Your assignment: Set down all of the data that follows, keeping every character.

Available data:
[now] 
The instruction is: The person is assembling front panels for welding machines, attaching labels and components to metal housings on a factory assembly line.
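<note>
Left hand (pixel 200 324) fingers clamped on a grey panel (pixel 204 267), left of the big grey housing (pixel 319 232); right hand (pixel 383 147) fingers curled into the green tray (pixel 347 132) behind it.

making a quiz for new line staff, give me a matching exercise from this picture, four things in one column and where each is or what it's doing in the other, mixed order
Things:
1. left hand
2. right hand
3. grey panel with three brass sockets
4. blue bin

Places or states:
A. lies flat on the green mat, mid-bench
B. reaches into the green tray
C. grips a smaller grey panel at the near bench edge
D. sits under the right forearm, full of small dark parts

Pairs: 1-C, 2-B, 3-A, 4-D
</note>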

Answer area:
[now] 
The instruction is: The person is assembling front panels for welding machines, attaching labels and components to metal housings on a factory assembly line.
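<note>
Left hand (pixel 200 324) fingers clamped on a grey panel (pixel 204 267), left of the big grey housing (pixel 319 232); right hand (pixel 383 147) fingers curled into the green tray (pixel 347 132) behind it.

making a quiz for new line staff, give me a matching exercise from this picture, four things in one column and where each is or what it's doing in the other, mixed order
Things:
1. left hand
2. right hand
3. grey panel with three brass sockets
4. blue bin

Places or states:
A. lies flat on the green mat, mid-bench
B. reaches into the green tray
C. grips a smaller grey panel at the near bench edge
D. sits under the right forearm, full of small dark parts

Pairs: 1-C, 2-B, 3-A, 4-D
</note>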

No other output belongs with this exercise.